September 16
In his cell at Yerovda Jail near Bombay, Mohandas Karamchand Gandhi begins a hunger strike in protest of the British government’s decision to separate India’s electoral system by caste. – 1932.
U.S. president Franklin D. Roosevelt signs the Selective Service and Training Act, which requires all male citizens between the ages of 26 and 35 to register for the military draft. – 1940.
A 34-year-old man goes on a rampage at the Navy Yard in Washington, D.C. and kills 12 individuals and wounds several others over the course of an hour before he is fatally shot by police. Investigators later determined that the gunman was a computer contractor for a private information technology firm and had acted alone. – 2013.
September 17
At a New York convention of the National Labor Congress, Susan B. Anthony calls for the formation of a Working Women’s Association. As a delegate to the Congress, she persuades the committee on female labor to call for votes for women and equal pay for equal work. But male delegates delete the reference to the vote – 1868.
NASA publicly unveils its first space shuttle, the Enterprise, during a ceremony in Palmdale, Calif.. Development of the aircraft-like spacecraft cost almost $10 billion and took nearly a decade. – 1976.
September 18
George Washington lays the cornerstone to the United States Capitol building, the home of the legislative branch of American government. The building took nearly 70 years to complete, because architects came and went, the British set fire to it, and it was called into use during the Civil War. – 1793.
September 19
Between 400,000 to 500,000 unionists converge on Washington, D.C. for a Solidarity Day march and rally to protest Republican policies. – 1981.

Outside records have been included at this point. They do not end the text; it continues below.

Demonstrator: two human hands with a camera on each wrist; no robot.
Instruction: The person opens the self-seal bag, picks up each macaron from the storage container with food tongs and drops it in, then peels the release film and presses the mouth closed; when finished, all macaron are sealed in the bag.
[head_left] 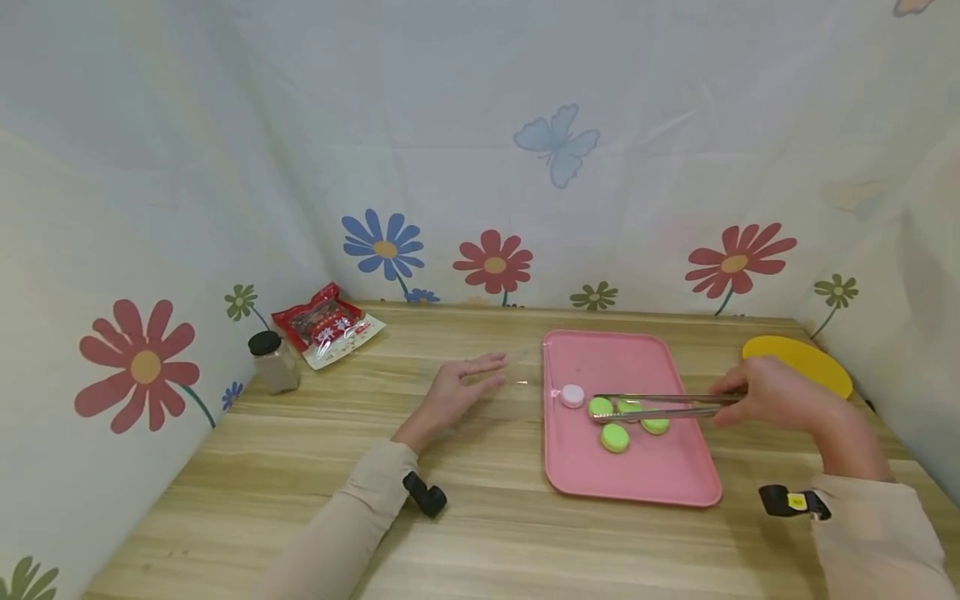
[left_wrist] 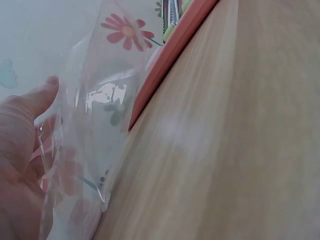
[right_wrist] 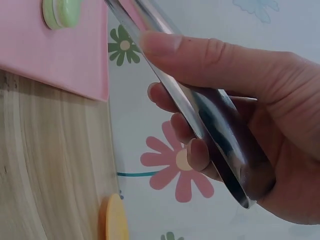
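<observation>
My left hand holds a clear plastic bag left of the pink tray. In the left wrist view, some of its fingers show through the plastic. The bag's faint outline reaches the tray's left edge in the head view. My right hand grips metal tongs near their closed end, thumb on one side and fingers on the other. Over the tray, the tong tips stand on either side of a green macaron. A pale pink macaron lies left of it, and several green macarons sit close by.
A yellow plate lies at the back right, beyond my right hand. At the back left stand a jar with a black lid and a red-and-white food packet. A flowered curtain closes off the table's back and sides.
</observation>
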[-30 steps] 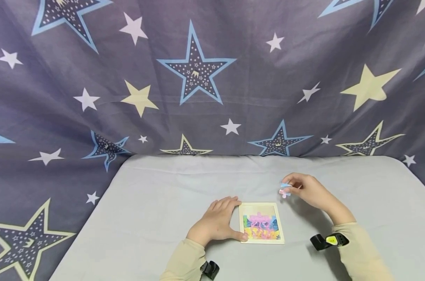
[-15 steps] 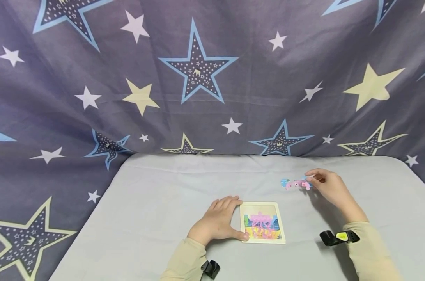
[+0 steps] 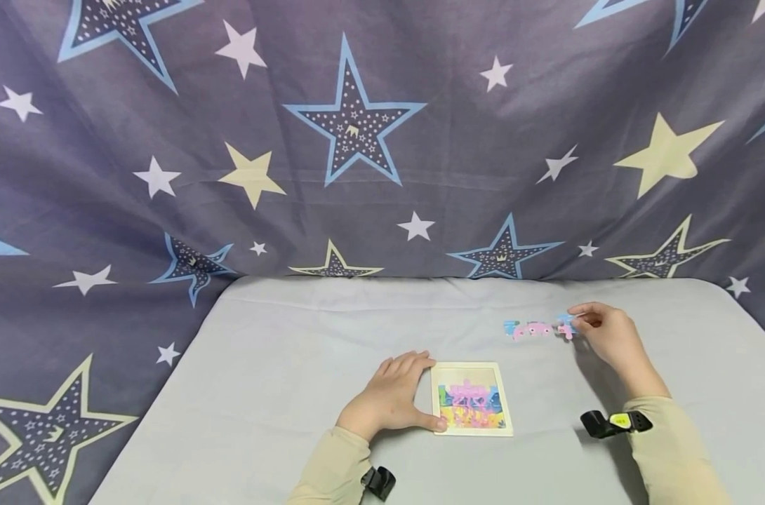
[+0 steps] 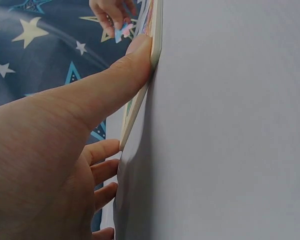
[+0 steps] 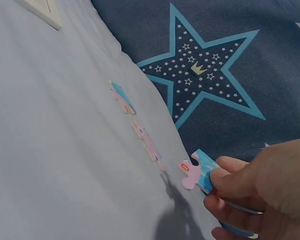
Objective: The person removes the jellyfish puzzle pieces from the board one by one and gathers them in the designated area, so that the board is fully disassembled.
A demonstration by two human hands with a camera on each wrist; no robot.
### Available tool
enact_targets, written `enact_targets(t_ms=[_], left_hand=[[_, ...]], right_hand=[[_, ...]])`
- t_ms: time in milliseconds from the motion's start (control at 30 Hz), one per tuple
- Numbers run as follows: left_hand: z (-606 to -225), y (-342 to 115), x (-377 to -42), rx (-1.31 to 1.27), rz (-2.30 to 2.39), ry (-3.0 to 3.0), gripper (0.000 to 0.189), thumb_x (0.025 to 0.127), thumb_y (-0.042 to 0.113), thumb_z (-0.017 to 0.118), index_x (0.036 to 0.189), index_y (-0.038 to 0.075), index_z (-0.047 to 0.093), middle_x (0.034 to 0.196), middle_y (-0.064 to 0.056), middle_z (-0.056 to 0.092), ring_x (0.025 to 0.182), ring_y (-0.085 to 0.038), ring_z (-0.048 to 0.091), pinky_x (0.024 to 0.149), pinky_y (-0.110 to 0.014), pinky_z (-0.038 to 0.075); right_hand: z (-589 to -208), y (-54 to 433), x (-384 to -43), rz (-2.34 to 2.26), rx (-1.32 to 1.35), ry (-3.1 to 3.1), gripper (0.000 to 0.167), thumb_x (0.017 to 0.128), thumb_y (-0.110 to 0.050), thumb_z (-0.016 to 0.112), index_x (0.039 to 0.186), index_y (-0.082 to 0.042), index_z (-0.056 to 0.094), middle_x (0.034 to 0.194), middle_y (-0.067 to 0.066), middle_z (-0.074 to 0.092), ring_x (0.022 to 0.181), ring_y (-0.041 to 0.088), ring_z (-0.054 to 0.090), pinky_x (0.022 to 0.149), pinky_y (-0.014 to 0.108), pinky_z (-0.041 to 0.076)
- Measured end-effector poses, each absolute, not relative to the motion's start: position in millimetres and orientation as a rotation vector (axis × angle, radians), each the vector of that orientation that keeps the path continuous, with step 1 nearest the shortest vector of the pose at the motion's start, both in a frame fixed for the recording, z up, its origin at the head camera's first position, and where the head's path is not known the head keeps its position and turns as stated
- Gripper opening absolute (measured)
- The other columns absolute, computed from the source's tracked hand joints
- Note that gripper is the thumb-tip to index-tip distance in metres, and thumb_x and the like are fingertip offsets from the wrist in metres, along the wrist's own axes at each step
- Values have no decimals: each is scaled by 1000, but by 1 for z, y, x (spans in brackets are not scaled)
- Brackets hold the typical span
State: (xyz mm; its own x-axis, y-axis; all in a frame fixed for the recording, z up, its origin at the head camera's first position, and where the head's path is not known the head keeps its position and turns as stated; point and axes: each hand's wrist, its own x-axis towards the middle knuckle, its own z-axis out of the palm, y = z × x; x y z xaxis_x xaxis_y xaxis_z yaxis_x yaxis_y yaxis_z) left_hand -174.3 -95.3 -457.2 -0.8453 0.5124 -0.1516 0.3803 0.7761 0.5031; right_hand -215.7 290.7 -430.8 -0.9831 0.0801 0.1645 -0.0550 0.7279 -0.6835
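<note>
In the head view, my right hand (image 3: 613,344) pinches a blue and pink jigsaw piece (image 3: 566,327) between thumb and fingers, just over the table. The right wrist view shows this piece (image 5: 195,172) tilted, with a pink knob. To its left lie a blue and pink piece (image 3: 513,330) and a mostly pink piece (image 3: 539,328), in a rough row. My left hand (image 3: 389,400) rests against the left side of a pale puzzle frame (image 3: 505,421), thumb on its near corner, fingers stretched. Joined pieces (image 3: 471,407) cover the frame's lower part; its upper part is bare.
A light grey cloth (image 3: 281,351) covers the table. Behind it hangs a dark curtain (image 3: 446,161) printed with stars, meeting the table's far edge. Black straps with small devices (image 3: 616,423) sit on both wrists.
My right hand has moved right, away from above the frame's far right corner, carrying a jigsaw piece. Two pieces on the table now show. The left hand and frame stay put.
</note>
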Motion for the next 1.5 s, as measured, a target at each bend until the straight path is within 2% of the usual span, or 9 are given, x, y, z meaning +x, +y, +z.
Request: enact_targets(t_ms=[100,367,533,700,833,933,1233,1500], left_hand=[[-459,-96,-175,696,675,2693,106,83,53,95,165,10,45,176,-12,37,164,-34,31,135,-58,19],[-449,-95,-171,696,664,2689,105,84,53,94,165,9,45,176,-12,38,164,-33,31,135,-58,21],[-441,-95,-167,701,655,2686,104,85,53,94,164,8,45,176,-12,38,163,-33,32,135,-58,22],[-436,-94,-165,704,641,2687,104,85,54,93,165,8,44,176,-13,38,163,-34,32,135,-58,23],[-432,-93,-163,686,653,2676,104,85,52,94,164,8,45,176,-13,38,163,-34,32,135,-58,22],[-431,-93,-163,678,660,2674,104,84,51,95,164,7,45,176,-13,38,163,-34,32,135,-58,22],[-451,-96,-172,720,648,2694,106,83,56,94,165,9,45,175,-13,38,163,-34,32,135,-57,22],[-437,-94,-168,715,636,2677,104,84,54,94,163,7,46,175,-14,39,163,-35,33,134,-57,23]], right_hand=[[-434,291,-218,1091,-11,-2747,22,106,3,63,122,15,71,103,31,74,96,47,71,67,33,53],[-440,291,-219,1083,-48,-2761,25,106,3,60,125,17,69,105,34,73,93,47,70,66,36,53],[-443,293,-219,1066,-73,-2781,26,106,3,61,127,17,67,109,36,73,101,54,69,70,39,56],[-442,295,-219,1059,-88,-2799,29,106,1,64,129,18,66,113,37,72,109,59,68,79,55,60],[-441,295,-218,1049,-86,-2812,30,107,-2,64,130,17,65,117,39,71,113,61,67,87,66,58],[-439,295,-217,1042,-80,-2822,31,108,-4,63,130,17,64,120,40,70,115,62,66,90,70,56],[-435,290,-216,1019,-83,-2837,31,109,-7,62,131,14,66,126,40,68,116,61,66,89,70,55],[-433,288,-216,1008,-58,-2830,31,108,-8,64,131,12,67,124,36,71,113,58,69,84,65,56]])
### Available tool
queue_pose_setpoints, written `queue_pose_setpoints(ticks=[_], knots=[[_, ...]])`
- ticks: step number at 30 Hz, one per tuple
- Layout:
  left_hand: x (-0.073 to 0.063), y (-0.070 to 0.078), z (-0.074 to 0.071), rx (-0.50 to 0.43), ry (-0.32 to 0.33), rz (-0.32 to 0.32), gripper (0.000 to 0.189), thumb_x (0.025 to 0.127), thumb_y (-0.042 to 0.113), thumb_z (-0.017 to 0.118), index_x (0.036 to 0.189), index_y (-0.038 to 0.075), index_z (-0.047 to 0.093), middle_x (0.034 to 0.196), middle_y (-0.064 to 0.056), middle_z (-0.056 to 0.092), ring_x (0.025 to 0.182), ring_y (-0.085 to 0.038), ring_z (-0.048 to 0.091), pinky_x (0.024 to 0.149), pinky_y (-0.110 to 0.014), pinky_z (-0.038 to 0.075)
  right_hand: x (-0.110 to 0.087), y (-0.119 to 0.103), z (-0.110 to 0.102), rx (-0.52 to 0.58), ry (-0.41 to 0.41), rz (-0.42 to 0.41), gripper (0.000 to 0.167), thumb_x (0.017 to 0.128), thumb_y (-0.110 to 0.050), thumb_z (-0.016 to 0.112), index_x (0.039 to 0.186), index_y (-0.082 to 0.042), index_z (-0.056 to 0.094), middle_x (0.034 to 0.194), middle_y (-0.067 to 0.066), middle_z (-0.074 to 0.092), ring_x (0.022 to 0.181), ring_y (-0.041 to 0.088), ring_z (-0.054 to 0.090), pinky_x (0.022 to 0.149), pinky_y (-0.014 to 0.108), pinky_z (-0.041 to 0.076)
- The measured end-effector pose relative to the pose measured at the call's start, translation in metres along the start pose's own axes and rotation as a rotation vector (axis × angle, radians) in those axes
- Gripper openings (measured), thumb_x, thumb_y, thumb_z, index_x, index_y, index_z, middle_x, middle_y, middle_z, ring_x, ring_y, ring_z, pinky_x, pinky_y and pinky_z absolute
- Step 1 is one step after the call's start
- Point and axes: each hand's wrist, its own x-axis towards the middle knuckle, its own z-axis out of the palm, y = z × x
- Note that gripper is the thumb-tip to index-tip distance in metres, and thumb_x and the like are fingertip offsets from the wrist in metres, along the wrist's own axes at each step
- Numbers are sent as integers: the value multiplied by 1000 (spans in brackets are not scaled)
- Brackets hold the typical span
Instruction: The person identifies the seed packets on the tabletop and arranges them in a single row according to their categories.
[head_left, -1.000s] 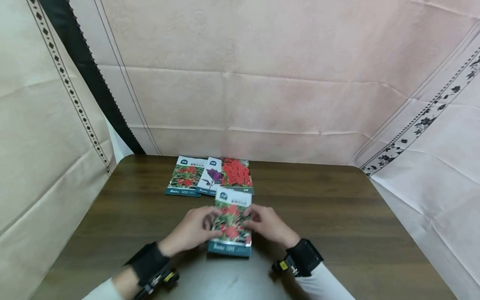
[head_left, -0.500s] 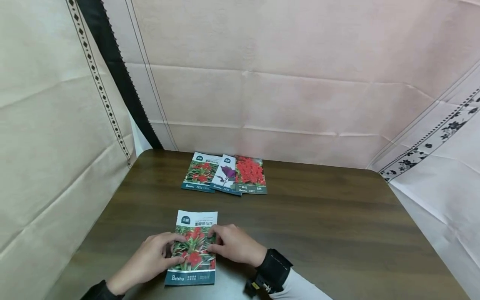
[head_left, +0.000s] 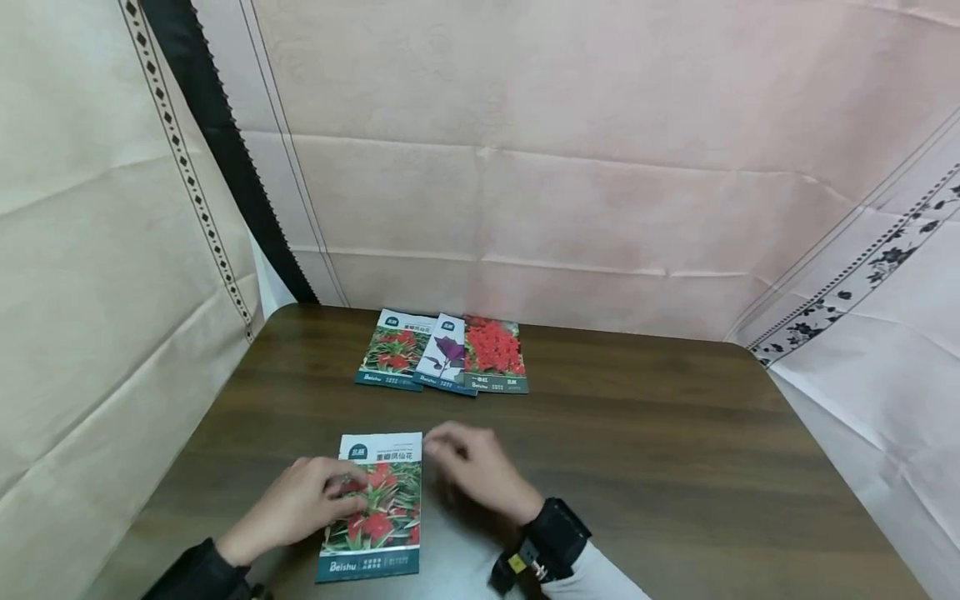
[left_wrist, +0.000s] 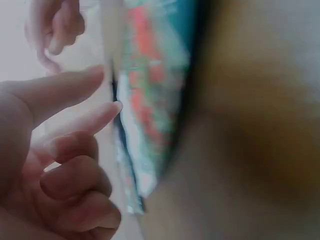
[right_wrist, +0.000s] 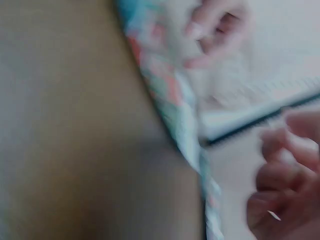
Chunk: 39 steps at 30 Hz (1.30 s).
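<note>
A seed packet with red flowers, green leaves and a blue-green lower band lies near the front of the table. My left hand has its thumb and fingertips at the packet's left side, over its printed front. In the left wrist view, the thumb and one finger of the left hand are extended toward the packet, while the other fingers are bent. Beside the packet's upper right corner is my right hand, fingers loosely bent. The right wrist view is blurred; the right hand appears apart from the packet.
Toward the back of the wooden table three packets overlap: one with red flowers, one with a purple flower and one with dense red blossoms. Pale patterned cloth hangs behind.
Both hands brought the packet toward the front left, away from the back packets. My right hand then came off its right edge, up beside the top corner; the left stays at it.
</note>
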Motion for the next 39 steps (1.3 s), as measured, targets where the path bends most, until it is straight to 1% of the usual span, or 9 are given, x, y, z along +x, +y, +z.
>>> queue_pose_setpoints(ticks=[4, 7, 10, 13, 17, 20, 30, 35, 39], knots=[[34, 19, -9, -52, 103, 106, 16, 89, 31, 69, 99, 20, 73, 56, 8, 43, 48, -6, 38, 48, -21, 32, 9, 8, -40, 51, 319, 39, 22, 100, -30, 52, 104, -16, 68, 73, 6, 61, 64, 13, 55, 60, 25, 47], [70, 33, -9, -120, 165, 146, 20, 92, 30, 66, 105, 16, 71, 74, 4, 59, 67, -10, 53, 62, -24, 44, 19, 20, -66, 106, 412, 184, 21, 100, -28, 52, 106, -16, 69, 90, 7, 69, 85, 19, 64, 75, 29, 52], [110, 46, -3, -200, 188, 106, 29, 95, 31, 62, 116, 13, 67, 106, -5, 66, 95, -19, 60, 81, -35, 50, 31, 37, -84, 190, 469, 351, 27, 102, -28, 50, 117, -15, 66, 118, 9, 66, 110, 24, 61, 92, 39, 49], [149, 54, 7, -323, 180, -12, 38, 96, 33, 59, 127, 11, 60, 127, -12, 60, 112, -27, 59, 88, -42, 50, 45, 55, -95, 345, 506, 472, 35, 103, -27, 45, 130, -9, 59, 137, 11, 55, 126, 27, 51, 104, 46, 42], [191, 50, 23, -467, 186, -147, 40, 97, 26, 59, 132, 8, 54, 129, -14, 56, 111, -30, 58, 84, -40, 49, 56, 70, -96, 582, 523, 578, 40, 104, -21, 41, 138, -3, 50, 149, 12, 42, 140, 31, 37, 115, 49, 31], [209, 45, 34, -514, 209, -173, 37, 94, 13, 61, 130, 6, 54, 126, -15, 57, 110, -30, 57, 86, -39, 49, 58, 74, -91, 656, 522, 614, 40, 105, -18, 38, 139, -1, 48, 152, 12, 38, 142, 32, 33, 116, 48, 29], [212, 52, 44, -532, 188, -113, 47, 85, -6, 63, 130, 8, 59, 132, -15, 56, 118, -32, 55, 89, -39, 50, 52, 77, -88, 650, 525, 637, 37, 104, -22, 43, 135, -6, 54, 144, 11, 46, 127, 29, 49, 102, 42, 44], [190, 65, 35, -464, 108, -71, 47, 85, 0, 69, 129, 11, 58, 119, -12, 61, 102, -24, 62, 74, -30, 52, 42, 77, -93, 393, 506, 575, 28, 100, -17, 52, 126, -10, 61, 123, 11, 59, 100, 22, 59, 79, 30, 52], [154, 74, 27, -303, 75, 66, 44, 82, 8, 75, 124, 8, 61, 97, -8, 65, 81, -15, 61, 64, -25, 49, 23, 66, -94, 92, 422, 404, 27, 95, -13, 61, 122, -12, 61, 104, 9, 63, 86, 18, 59, 66, 26, 50]])
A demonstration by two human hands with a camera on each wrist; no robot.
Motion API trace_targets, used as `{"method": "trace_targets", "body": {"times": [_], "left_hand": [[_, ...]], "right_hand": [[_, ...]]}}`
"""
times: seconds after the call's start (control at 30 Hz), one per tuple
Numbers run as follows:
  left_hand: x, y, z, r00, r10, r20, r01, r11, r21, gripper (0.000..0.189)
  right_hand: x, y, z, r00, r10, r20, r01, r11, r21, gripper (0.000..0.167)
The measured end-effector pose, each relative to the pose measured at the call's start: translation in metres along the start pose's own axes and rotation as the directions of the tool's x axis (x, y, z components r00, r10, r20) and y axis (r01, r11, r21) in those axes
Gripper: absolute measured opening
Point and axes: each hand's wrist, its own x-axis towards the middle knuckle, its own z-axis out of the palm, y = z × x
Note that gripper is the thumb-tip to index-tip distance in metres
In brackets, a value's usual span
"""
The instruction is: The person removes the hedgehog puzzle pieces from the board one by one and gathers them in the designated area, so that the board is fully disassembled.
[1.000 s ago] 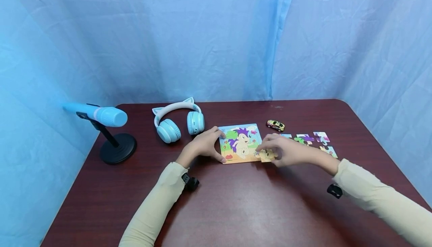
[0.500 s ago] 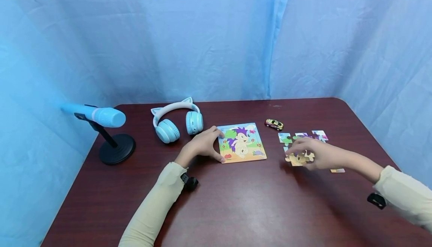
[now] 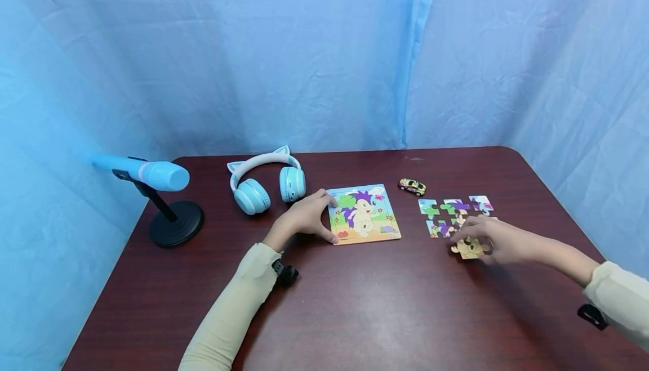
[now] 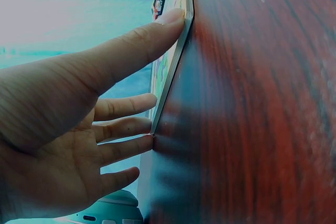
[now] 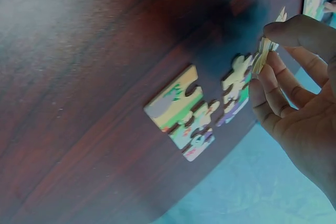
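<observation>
In the head view, my left hand (image 3: 306, 217) rests against the left edge of a puzzle board (image 3: 364, 214) printed with a purple-haired hedgehog. Its thumb touches the near corner and its straight fingertips lie along the side, as the left wrist view shows with the hand (image 4: 79, 114) against the board's thin edge. My right hand (image 3: 509, 241) pinches a tan puzzle piece (image 3: 469, 248) between thumb and fingers. Seen from the right wrist, the piece (image 5: 261, 57) is held edge-on. Loose puzzle pieces (image 3: 430, 208) lie in rows behind and beside that hand, some hidden by it.
A small yellow toy car (image 3: 412, 187) sits behind the board's right side. Blue cat-ear headphones (image 3: 252, 196) lie to the left, and a blue microphone (image 3: 161, 175) on a black stand (image 3: 177, 223) stands farther left. Blue cloth (image 3: 314, 61) hangs behind the table.
My right hand has moved right, away from the puzzle board to the near side of the loose pieces, carrying the tan piece. My left hand has stayed at the board's edge.
</observation>
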Motion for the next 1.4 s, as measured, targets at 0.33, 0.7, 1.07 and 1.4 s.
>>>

A powerful earthquake strikes Mexico City and leaves 10,000 residents dead, 30,000 injured, and thousands more homeless. – 1985.
September 20
Portuguese navigator, Ferdinand Magellan, sets sail from Spain in an effort to find a western sea route to the rich Spice Islands of Indonesia. In command of five ships and 270 men, Magellan sailed to West Africa and then to Brazil, where he searched the South American coast for a strait that would take him to the Pacific. – 1519.
U.S. military spokesmen defend the use of defoliants, such as Agent Orange in Vietnam. Years later the Vietnamese citizens exposed to the compounds were subject to abnormally high incidence of miscarriage and congenital malformation. – 1968.
September 21
During the American Revolution, American General Benedict Arnold meets with British Major John Andre to discuss handing over West Point to the British, in return for the promise of a large sum of money and a high position in the British army. The plot was foiled and Arnold, a former American hero, became synonymous with the word traitor. – 1780.
In Revolutionary France, the Legislative Assembly votes to abolish the monarchy and establish the First Republic. – 1792.
September 22
The Emancipation Proclamation is signed by United States president Abraham Lincoln during the American Civil War to outlaw slavery. – 1862.
Eighteen-year-old Hannah (Annie) Shapiro leads a spontaneous walkout of 17 women at a Hart Schaffner & Marx garment factory in Chicago. It grows into a months-long mass strike involving 40,000 garment workers across the city in protest of 10-hour days, bullying bosses, and cuts in already-low wages. – 1910.
Approximately 400,000 coal miners strike for higher wages in Pennsylvania, West Virginia, Illinois, and Ohio. – 1935.
A would-be female assassin aims a gun at U.S. president Gerald Ford when he leaves the Saint Francis Hotel in San Francisco, Calif.. The attempt on the president’s life came only 17 days after another woman tried to assassinate Ford. The attempt was thwarted by a bystander, Oliver Sipple. – 1975.
Long-standing border disputes and political turmoil in Iran prompt Iraqi president Saddam Hussein to launch an invasion of Iran’s oil-producing province of Khuzestan. After initial advances, the Iraqi offense was repulsed. In 1982, Iraq voluntarily withdrew and sought a peace agreement, but the Ayatollah Khomeini renewed fighting. Stalemates and the deaths of thousands of young Iranian conscripts in Iraq followed. Population centers in both countries were bombed, and Iraq employed chemical weapons. In 1988, Iran agreed to a cease-fire. – 1980.